- Accueil
- Lutte ouvrière n°1810
- Les pieds nickelés en corse
Leur société
Les pieds nickelés en corse
Les deux compères Raffarin et Sarkozy se sont rendus en Corse pour vendre devant les élus locaux (à l'exception des nationalistes, qui boycottaient la rencontre) leur projet de consultation par référendum pour ou contre la " collectivité territoriale unique déconcentrée ". Ce qui signifie, en langage décodé, la suppression des deux actuels départements et leur remplacement par une entité administrative unique.
Après avoir pris l'avis des notables de l'assemblée de Corse, le Parlement national sera donc saisi d'un projet de loi qui autorisera une consultation de la population de l'île appelée aux urnes le 6 juillet prochain.
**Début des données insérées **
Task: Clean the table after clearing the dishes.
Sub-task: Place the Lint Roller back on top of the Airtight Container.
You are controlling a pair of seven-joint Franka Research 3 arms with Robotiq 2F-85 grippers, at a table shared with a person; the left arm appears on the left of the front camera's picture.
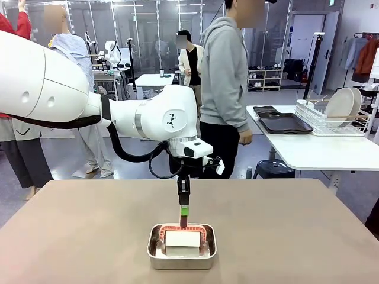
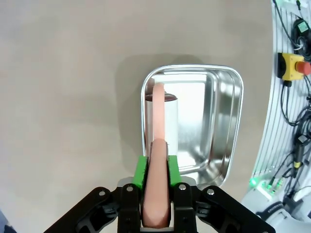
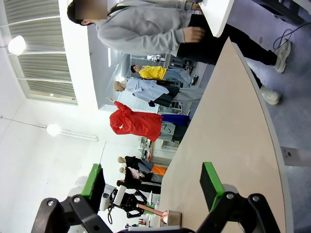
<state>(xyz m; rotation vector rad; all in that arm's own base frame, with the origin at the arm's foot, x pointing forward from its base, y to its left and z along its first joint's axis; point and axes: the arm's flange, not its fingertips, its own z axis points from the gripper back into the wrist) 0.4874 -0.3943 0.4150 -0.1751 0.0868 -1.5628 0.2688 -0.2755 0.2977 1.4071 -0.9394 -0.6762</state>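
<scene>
While the left end effector (image 2: 156,174) hangs above the steel pan (image 1: 182,247) on the table (image 1: 89,236), green pads pressing a pinkish handle, the wiper could snag the pan's rim and drag it. Right end effector (image 3: 153,189) gapes, holding nothing.

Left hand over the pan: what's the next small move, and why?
Probably a short straight lift. The left hand has its pads on the pink handle, whose white head sits inside the steel pan; moving sideways first would likely drag the pan.
</scene>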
En réponse à quelqu'un qui lui faisait remarquer que le " non " pouvait l'emporter, le Premier ministre a eu cette réponse aux accents lyriques sur le " beau risque de l'avenir de la Corse ". Mais la cause est plus prosaïque. Il s'agit, nous explique-t-on, de réduire les frais administratifs et de gagner, peut-être, en efficacité, ce qui n'est pas garanti puisque le nouveau dispositif maintiendra en pratique deux sous-entités (des " conseils territoriaux ") correspondant plus ou moins aux deux actuels départements.
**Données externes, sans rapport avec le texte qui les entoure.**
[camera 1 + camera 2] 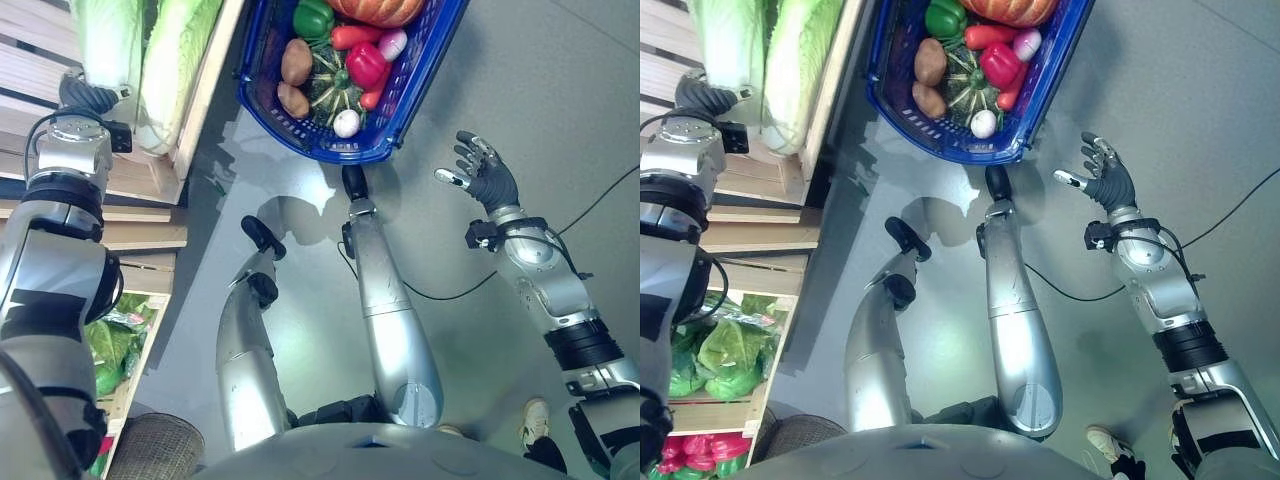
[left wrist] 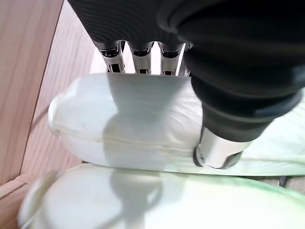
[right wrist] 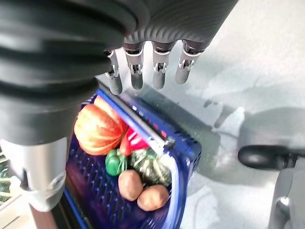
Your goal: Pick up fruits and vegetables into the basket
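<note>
Progress: well along, by my reading — the blue basket [image 1: 300,135] on the floor already holds a pumpkin [image 1: 375,8], a green pepper [image 1: 312,18], a red pepper [image 1: 365,63], 2 potatoes [image 1: 296,62], a striped squash [image 1: 335,92] and a white egg-shaped piece [image 1: 346,123].
Left to do: 2 cabbages [image 1: 170,60] lie side by side in a wooden crate [image 1: 205,95] next to the basket; more greens [image 1: 710,360] sit on a lower shelf.
Step in hand: likely the reach for a cabbage.
Left hand [image 2: 143,62]: over the nearer cabbage [image 2: 138,124]. Its fingers [image 2: 112,52] go down behind the white stalk end and the thumb [image 2: 219,150] hangs in front of it — whether they have closed on it I cannot tell.
Right hand [image 1: 485,175]: raised over the floor beside the basket, apart from it, fingers [image 3: 159,71] straight and spread, holding nothing.
</note>
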You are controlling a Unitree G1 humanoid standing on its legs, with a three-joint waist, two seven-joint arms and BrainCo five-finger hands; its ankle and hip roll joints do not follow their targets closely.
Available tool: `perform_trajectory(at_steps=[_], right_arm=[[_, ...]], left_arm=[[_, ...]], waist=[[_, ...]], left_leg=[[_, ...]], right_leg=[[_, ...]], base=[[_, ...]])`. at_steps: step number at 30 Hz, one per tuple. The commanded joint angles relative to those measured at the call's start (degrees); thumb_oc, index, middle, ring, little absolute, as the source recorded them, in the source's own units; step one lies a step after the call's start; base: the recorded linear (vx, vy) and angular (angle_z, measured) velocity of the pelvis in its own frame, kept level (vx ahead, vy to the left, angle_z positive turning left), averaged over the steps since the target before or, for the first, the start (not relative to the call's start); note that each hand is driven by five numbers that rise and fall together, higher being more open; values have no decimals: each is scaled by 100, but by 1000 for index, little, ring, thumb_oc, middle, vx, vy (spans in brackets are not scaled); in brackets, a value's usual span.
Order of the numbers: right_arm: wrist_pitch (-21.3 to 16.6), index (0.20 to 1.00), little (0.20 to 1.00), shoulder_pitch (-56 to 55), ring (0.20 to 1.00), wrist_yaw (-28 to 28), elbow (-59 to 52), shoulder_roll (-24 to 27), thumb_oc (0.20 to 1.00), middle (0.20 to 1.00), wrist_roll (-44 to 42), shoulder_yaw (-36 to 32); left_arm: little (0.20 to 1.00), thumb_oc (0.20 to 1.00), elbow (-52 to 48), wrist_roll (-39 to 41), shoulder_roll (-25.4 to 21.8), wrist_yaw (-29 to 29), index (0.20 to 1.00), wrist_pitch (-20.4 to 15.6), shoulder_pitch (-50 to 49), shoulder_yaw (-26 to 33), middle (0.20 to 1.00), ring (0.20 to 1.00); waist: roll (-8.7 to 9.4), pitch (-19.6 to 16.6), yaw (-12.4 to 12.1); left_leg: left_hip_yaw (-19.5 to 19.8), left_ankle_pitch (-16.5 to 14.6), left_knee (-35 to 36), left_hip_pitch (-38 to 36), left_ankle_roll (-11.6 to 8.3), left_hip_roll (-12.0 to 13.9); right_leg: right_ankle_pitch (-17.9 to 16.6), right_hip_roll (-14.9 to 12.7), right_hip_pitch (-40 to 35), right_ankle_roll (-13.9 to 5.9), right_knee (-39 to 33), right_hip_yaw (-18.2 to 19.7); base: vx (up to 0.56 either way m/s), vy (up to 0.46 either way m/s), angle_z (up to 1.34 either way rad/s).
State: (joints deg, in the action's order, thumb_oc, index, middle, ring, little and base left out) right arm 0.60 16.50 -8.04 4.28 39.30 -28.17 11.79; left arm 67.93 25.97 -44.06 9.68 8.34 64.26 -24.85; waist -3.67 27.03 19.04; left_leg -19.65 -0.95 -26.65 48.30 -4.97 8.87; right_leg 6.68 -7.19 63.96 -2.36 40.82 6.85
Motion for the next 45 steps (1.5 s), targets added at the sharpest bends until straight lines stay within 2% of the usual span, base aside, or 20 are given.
perform_trajectory(at_steps=[1, 4, 10, 13, 18, 19, 20, 25, 27, 32, 35, 38, 41, 44, 45], right_arm=[[-399, 1000, 1000, 134, 1000, 56, -346, -63, 1000, 1000, -24, -55], [-440, 1000, 1000, 159, 1000, 39, -434, -84, 1000, 1000, 3, -50], [-551, 1000, 1000, 268, 1000, -28, -530, -97, 1000, 1000, 9, -15], [-586, 1000, 1000, 300, 1000, -102, -582, -103, 1000, 1000, 18, 44], [-664, 1000, 1000, 276, 1000, -140, -739, -182, 1000, 1000, 99, 72], [-670, 1000, 1000, 273, 1000, -137, -741, -183, 1000, 1000, 100, 74], [-769, 1000, 1000, 271, 1000, -72, -790, -224, 1000, 1000, 101, 64], [-980, 1000, 1000, 50, 1000, 71, -1166, -257, 1000, 1000, 458, -164], [-1121, 1000, 1000, 0, 1000, 174, -1255, -231, 1000, 1000, 498, -250], [-1132, 1000, 1000, 239, 1000, 342, -1625, -355, 1000, 1000, 803, -308], [-973, 1000, 1000, 521, 1000, 230, -1736, -413, 1000, 1000, 737, -273], [-819, 1000, 1000, 832, 1000, 75, -1750, -558, 1000, 1000, 172, -229], [-672, 1000, 1000, 1131, 1000, 42, -1729, -837, 1000, 1000, -323, -169], [-676, 1000, 1000, 1441, 1000, -19, -1736, -1168, 1000, 1000, -424, 14], [-637, 1000, 1000, 1549, 1000, -75, -1779, -1249, 1000, 1000, -474, 79]], left_arm=[[200, 200, 220, 321, 1278, -716, 200, 323, -584, 220, 200, 200], [200, 200, 199, 257, 1333, -387, 200, 422, -667, 304, 200, 200], [200, 200, 432, -380, 1310, 492, 200, 649, -754, 405, 200, 200], [200, 200, 486, -383, 1292, 762, 200, 505, -782, 516, 200, 200], [200, 200, 66, -98, 1367, 950, 200, -82, -999, 689, 200, 200], [200, 200, 46, -82, 1370, 955, 200, -103, -1015, 695, 200, 200], [200, 200, -148, 78, 1386, 943, 200, -409, -1089, 766, 200, 200], [200, 200, -1492, 210, 1443, 1211, 200, -1352, -1707, 1030, 200, 200], [200, 200, -1948, 157, 1465, 1301, 200, -1624, -1963, 1108, 200, 200], [200, 200, -3220, -129, 1633, 1563, 200, -2401, -2633, 1277, 200, 200], [200, 200, -3692, -356, 1547, 1656, 200, -2443, -2699, 1322, 200, 200], [200, 200, -4153, -789, 1465, 1837, 200, -2645, -2779, 1326, 200, 200], [200, 200, -4649, -1116, 1354, 1990, 200, -2680, -2762, 1290, 200, 200], [200, 200, -5038, -1666, 1329, 2119, 200, -2826, -2725, 1242, 200, 200], [200, 200, -5236, -1777, 1320, 2168, 200, -2751, -2700, 1202, 200, 200]], waist=[[193, 276, 360], [226, 276, 328], [289, 276, 242], [326, 276, 182], [336, 276, 81], [336, 276, 80], [326, 276, 39], [242, 276, -112], [203, 276, -184], [157, 276, -510], [185, 276, -660], [211, 276, -829], [243, 276, -986], [285, 276, -1154], [312, 276, -1206]], left_leg=[[-48, -713, -752, -41, -115, 127], [-33, -705, -728, -81, -111, 135], [37, -674, -687, -235, -109, 135], [77, -623, -617, -327, -122, 141], [123, -641, -576, -485, -98, 115], [123, -641, -573, -493, -97, 114], [138, -643, -548, -555, -85, 91], [159, -667, -440, -889, -43, -5], [179, -687, -416, -1000, -18, -40], [288, -719, -346, -1354, 45, -102], [344, -736, -356, -1459, 72, -101], [424, -758, -364, -1560, 109, -117], [508, -785, -387, -1646, 136, -139], [594, -823, -405, -1745, 173, -164], [623, -802, -396, -1735, 181, -168]], right_leg=[[44, 287, -261, -22, -281, -179], [50, 288, -322, -24, -302, -212], [63, 245, -539, -20, -351, -317], [62, 227, -665, -3, -397, -385], [113, 218, -865, 5, -406, -438], [114, 217, -874, 5, -407, -440], [121, 205, -943, 4, -419, -464], [162, 102, -1312, -24, -505, -550], [175, 62, -1439, -27, -541, -595], [196, -80, -1958, -49, -704, -799], [204, -121, -2160, -56, -740, -897], [216, -143, -2333, -55, -737, -999], [232, -148, -2496, -44, -725, -1078], [243, -170, -2675, -48, -726, -1173], [212, -170, -2700, -45, -752, -1201]], base=[[-13, -39, -3], [-16, -38, -4], [-18, -47, 4], [-19, -56, 4], [-5, -36, 2], [0, 0, 0], [0, 0, 0], [2, 3, 1], [-3, -14, 2], [-7, -62, 16], [-5, -102, 13], [-4, -115, 13], [2, -114, 11], [6, -148, 17], [-8, -155, 14]])
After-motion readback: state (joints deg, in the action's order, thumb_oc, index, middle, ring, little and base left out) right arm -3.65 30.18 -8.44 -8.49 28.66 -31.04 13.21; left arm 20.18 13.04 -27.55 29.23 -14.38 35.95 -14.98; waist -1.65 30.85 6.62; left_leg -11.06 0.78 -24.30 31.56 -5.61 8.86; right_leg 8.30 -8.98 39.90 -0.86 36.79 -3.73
Quant au mode d'élection de la prochaine assemblée territoriale, le ministre de l'Intérieur a indiqué qu'il y avait des points non négociables : le respect de la parité hommes-femmes, un vote qu'il dit être à la proportionnelle mais qui comme dans d'autres modes de scrutin de la métropole assurera une " prime à la majorité ".
Tout cela s'inscrit en fait dans la continuité des consultations entamées par le précédent gouvernement, celui de Lionel Jospin, qui avait négocié avec les différentes composantes de la vie politique corse, et notamment les nationalistes, pour tenter de mettre un terme à la violence en prenant en compte une partie des revendications de ceux-ci. Le principe d'une assemblée territoriale unique était d'ailleurs une suggestion des nationalistes, de même que l'élection à la proportionnelle qui pourrait leur donner un rôle d'arbitre dans la future assemblée (ils représentent peu ou prou 15 % des suffrages).
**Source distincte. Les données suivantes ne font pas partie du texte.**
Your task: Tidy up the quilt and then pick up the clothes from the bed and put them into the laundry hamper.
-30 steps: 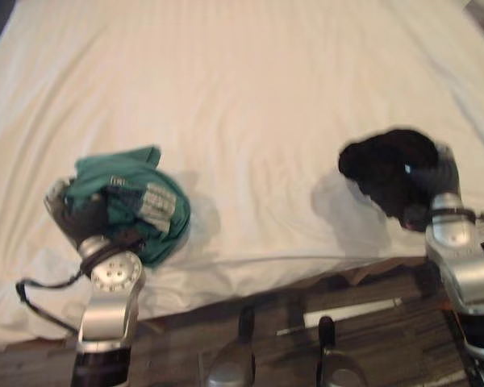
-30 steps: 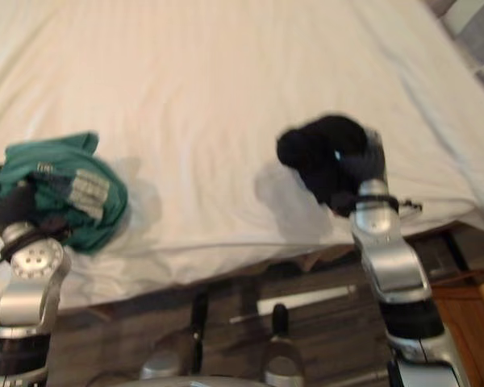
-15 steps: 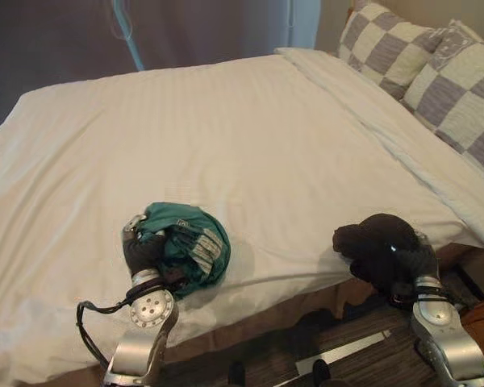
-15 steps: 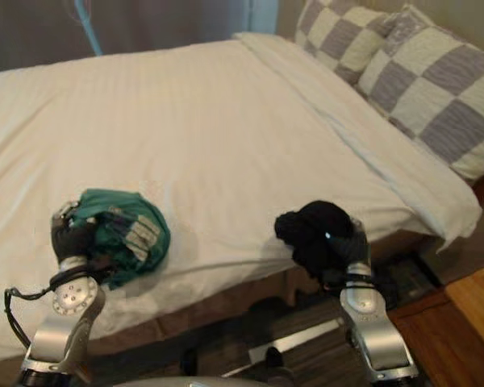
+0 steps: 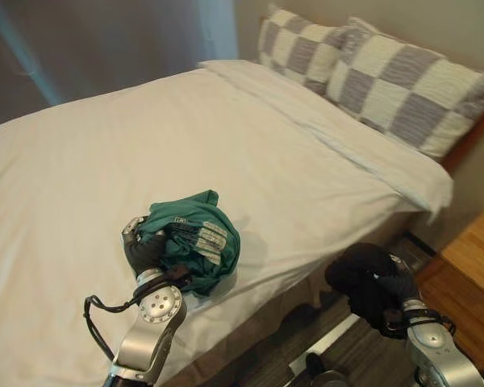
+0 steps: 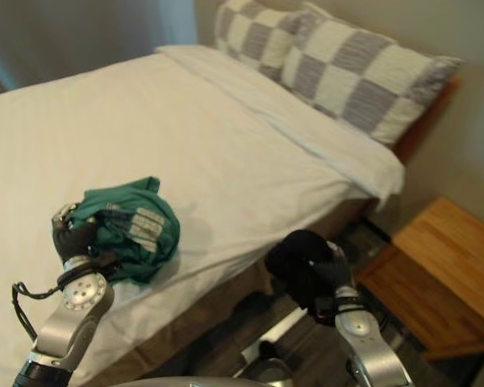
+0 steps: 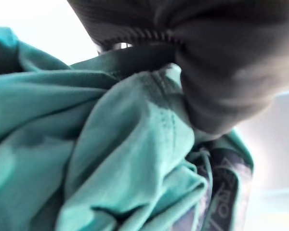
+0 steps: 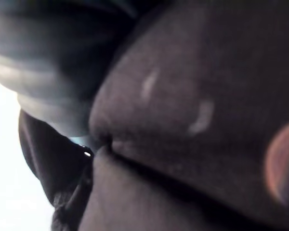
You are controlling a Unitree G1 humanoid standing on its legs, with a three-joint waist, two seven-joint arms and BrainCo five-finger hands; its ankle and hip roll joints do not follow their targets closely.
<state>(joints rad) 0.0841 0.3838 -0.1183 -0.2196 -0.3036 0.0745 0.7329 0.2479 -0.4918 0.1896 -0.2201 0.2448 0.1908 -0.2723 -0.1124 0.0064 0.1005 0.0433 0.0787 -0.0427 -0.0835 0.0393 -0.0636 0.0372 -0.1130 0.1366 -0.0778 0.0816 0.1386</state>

Les représentants du gouvernement se suivent donc, ne portent pas forcément la même étiquette politique mais viennent vendre un produit voisin, sinon identique. La droite, quand elle était dans l'opposition, avait brocardé la tentative de Jospin. Ayant enfilé à son tour les habits du Premier ministre, Raffarin reprend donc à son compte ce qu'il critiquait hier encore. Cela illustre une fois de plus une certaine continuité des gouvernants successifs. Comme leurs prédécesseurs, Raffarin et Sarkozy ne seraient pas fâchés d'obtenir un armistice avec les nationalistes, avec le bénéfice politique qui va avec.
Pour les Corses, si ce nouveau statut voit le jour, ce ne sera jamais que le quatrième statut qu'on leur propose en vingt et un ans. Il a été, en effet, déjà modifié à trois reprises, en 1982, 1991 et en 2002. Accessoirement, la droite s'apprête à défaire le système des deux départements qu'elle avait elle-même mis en place en 1975, ce qui fait grincer quelques dents dans ses rangs. Mais ce ne sera peut-être en pratique qu'une demi-suppression puisqu'on annonce, par exemple, que les plaques d'immatriculation automobile 2A et 2B seront maintenues.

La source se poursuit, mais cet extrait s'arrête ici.